* [AIM OF THE EXERCISE]:
Your task is to find every line in the records that holds the string "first" and copy it.

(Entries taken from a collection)

-------

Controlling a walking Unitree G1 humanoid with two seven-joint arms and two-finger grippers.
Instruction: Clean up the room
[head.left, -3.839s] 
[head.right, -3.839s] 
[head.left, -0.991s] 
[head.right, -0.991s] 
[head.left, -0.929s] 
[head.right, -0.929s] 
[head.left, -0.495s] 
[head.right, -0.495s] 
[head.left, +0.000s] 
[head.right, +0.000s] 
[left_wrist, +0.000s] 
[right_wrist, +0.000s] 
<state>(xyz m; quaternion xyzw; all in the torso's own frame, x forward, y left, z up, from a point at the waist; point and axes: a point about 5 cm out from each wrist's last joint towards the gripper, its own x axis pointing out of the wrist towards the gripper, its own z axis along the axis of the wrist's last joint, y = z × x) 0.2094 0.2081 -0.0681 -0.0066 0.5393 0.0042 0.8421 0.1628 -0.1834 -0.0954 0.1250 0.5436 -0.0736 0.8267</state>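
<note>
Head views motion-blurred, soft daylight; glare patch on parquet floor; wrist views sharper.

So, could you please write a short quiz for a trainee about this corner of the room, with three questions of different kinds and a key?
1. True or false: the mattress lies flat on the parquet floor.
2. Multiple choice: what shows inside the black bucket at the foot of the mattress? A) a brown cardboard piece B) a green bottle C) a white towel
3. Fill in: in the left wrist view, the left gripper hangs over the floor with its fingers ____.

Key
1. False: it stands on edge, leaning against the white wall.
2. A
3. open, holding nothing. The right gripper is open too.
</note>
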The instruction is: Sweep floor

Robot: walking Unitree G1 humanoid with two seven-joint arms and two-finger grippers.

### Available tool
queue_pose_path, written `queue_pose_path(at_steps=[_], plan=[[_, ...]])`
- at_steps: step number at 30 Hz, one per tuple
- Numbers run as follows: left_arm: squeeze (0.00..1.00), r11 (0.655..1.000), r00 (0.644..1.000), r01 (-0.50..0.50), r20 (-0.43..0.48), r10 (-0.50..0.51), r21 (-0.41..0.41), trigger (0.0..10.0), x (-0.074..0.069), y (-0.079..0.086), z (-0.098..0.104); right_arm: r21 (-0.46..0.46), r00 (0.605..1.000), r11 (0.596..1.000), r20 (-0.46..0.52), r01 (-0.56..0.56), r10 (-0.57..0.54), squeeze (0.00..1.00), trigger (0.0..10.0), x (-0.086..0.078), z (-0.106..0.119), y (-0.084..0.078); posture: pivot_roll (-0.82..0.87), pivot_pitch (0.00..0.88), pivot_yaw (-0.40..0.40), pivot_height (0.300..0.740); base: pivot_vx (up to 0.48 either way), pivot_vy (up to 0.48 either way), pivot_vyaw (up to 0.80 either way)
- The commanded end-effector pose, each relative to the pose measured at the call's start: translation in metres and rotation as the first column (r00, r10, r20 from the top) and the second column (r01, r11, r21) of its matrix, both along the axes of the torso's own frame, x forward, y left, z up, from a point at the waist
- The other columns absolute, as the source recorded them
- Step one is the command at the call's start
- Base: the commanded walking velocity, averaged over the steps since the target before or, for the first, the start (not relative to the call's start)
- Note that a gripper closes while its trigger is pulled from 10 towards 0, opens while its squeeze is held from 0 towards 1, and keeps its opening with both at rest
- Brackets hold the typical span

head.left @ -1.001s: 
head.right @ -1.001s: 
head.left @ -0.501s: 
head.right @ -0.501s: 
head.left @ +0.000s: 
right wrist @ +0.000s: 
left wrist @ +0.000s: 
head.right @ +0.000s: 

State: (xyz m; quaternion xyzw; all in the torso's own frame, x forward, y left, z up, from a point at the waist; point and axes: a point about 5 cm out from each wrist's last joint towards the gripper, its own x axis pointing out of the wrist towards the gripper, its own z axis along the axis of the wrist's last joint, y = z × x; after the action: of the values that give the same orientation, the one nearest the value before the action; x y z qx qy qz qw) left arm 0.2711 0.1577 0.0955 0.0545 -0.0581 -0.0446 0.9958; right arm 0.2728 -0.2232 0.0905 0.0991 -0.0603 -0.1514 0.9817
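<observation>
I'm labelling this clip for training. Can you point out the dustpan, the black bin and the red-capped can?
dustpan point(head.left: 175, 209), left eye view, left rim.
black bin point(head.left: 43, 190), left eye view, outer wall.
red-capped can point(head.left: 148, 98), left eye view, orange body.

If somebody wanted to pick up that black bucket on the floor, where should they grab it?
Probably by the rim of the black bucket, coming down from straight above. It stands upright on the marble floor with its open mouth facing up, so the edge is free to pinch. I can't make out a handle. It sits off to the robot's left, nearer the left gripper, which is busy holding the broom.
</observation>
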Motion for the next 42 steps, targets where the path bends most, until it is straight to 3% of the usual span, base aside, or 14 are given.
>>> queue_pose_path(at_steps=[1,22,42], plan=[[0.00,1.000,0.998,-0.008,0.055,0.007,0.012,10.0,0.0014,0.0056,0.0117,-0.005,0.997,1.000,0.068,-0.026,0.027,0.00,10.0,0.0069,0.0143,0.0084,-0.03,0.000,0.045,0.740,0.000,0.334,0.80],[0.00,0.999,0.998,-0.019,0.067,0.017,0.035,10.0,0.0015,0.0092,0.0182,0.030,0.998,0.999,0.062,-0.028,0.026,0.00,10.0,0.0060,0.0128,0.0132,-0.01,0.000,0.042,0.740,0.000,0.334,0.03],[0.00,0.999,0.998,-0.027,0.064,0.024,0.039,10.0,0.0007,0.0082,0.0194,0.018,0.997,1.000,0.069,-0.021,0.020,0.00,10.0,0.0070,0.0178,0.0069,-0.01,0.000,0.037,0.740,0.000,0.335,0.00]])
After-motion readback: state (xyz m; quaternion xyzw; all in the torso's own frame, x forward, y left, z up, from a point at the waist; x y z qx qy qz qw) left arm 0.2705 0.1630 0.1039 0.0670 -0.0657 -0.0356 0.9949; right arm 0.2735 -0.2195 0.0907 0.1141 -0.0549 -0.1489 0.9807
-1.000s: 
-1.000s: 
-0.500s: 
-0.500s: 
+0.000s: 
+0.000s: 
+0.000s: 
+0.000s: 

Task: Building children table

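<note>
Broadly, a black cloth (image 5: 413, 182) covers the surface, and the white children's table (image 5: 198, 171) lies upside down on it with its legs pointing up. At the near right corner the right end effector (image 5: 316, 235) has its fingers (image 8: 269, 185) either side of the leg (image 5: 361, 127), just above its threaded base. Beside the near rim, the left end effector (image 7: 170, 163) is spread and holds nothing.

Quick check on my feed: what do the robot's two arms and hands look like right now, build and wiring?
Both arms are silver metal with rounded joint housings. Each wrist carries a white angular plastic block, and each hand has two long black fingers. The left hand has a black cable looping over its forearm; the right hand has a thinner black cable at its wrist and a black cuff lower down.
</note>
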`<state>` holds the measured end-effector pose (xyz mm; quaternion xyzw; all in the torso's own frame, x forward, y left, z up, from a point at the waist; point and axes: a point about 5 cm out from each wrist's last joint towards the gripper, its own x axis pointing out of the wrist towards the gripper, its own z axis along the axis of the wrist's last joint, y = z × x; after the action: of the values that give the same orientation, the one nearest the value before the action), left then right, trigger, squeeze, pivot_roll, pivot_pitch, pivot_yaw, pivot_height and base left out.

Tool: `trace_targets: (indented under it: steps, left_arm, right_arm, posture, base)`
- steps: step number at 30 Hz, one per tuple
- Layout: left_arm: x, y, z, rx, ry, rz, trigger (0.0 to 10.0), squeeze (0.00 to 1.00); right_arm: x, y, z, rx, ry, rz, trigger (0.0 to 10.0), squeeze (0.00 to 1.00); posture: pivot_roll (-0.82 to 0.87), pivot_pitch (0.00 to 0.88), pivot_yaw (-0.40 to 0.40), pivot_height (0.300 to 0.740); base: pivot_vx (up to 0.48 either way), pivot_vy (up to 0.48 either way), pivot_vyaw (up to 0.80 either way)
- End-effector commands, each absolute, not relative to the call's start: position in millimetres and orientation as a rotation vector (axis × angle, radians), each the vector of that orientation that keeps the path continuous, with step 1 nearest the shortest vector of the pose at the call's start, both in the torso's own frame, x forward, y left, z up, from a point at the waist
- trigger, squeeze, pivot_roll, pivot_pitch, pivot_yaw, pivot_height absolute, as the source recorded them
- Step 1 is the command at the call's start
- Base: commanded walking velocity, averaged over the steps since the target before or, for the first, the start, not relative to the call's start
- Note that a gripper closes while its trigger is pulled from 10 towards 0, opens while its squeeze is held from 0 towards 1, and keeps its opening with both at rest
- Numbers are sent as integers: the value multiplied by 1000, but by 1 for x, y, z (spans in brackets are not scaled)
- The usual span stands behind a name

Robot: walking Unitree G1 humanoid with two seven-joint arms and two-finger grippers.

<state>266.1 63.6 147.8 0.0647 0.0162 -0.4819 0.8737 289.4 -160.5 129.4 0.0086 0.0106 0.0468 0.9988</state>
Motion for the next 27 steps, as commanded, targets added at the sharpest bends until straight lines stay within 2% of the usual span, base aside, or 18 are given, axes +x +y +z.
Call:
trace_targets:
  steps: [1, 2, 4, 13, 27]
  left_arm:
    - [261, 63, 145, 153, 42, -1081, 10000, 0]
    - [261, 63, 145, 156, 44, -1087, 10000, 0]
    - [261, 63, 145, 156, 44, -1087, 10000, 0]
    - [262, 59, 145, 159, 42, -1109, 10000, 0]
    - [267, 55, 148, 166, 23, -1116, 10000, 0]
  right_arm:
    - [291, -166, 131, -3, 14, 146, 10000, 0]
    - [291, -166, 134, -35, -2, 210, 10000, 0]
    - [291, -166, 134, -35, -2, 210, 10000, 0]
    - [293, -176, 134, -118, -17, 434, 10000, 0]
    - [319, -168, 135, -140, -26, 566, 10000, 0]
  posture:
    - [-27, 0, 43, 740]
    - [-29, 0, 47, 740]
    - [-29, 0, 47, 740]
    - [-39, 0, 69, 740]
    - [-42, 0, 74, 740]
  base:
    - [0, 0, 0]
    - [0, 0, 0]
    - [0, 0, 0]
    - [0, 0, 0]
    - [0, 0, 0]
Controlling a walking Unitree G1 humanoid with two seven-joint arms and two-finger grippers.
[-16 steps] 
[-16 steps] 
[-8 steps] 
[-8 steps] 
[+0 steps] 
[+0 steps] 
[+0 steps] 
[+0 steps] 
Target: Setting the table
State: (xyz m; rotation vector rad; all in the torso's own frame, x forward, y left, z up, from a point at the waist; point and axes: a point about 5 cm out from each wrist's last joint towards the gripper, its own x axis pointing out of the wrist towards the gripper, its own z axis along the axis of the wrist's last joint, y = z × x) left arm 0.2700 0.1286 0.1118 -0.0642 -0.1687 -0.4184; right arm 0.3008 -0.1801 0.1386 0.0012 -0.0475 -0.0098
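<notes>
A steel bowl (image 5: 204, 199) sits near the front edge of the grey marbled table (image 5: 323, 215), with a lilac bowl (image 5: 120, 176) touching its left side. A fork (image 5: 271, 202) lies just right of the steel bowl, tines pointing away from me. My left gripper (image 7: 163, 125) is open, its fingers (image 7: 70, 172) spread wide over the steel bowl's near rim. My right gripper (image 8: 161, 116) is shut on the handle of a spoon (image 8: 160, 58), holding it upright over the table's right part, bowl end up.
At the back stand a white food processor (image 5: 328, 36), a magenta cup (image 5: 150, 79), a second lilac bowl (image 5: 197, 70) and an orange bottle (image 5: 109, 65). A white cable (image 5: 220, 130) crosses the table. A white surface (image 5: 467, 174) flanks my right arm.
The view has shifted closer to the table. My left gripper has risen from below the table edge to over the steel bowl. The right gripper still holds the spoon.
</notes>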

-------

* [ANSWER SPACE]:
- The commanded end-effector pose, each relative to the pose measured at the call's start: translation in metres and rotation as the first column (r00, r10, r20 from the top) and the second column (r01, r11, r21) of its matrix, both along the axes of the torso's own frame, x forward, y left, z up, from a point at the waist
- Base: the commanded walking velocity, averaged over the steps since the target before or, for the first, the start (not relative to the call's start)
- Base: commanded walking velocity, averaged over the steps since the target before or, for the first, the start, not relative to the call's start

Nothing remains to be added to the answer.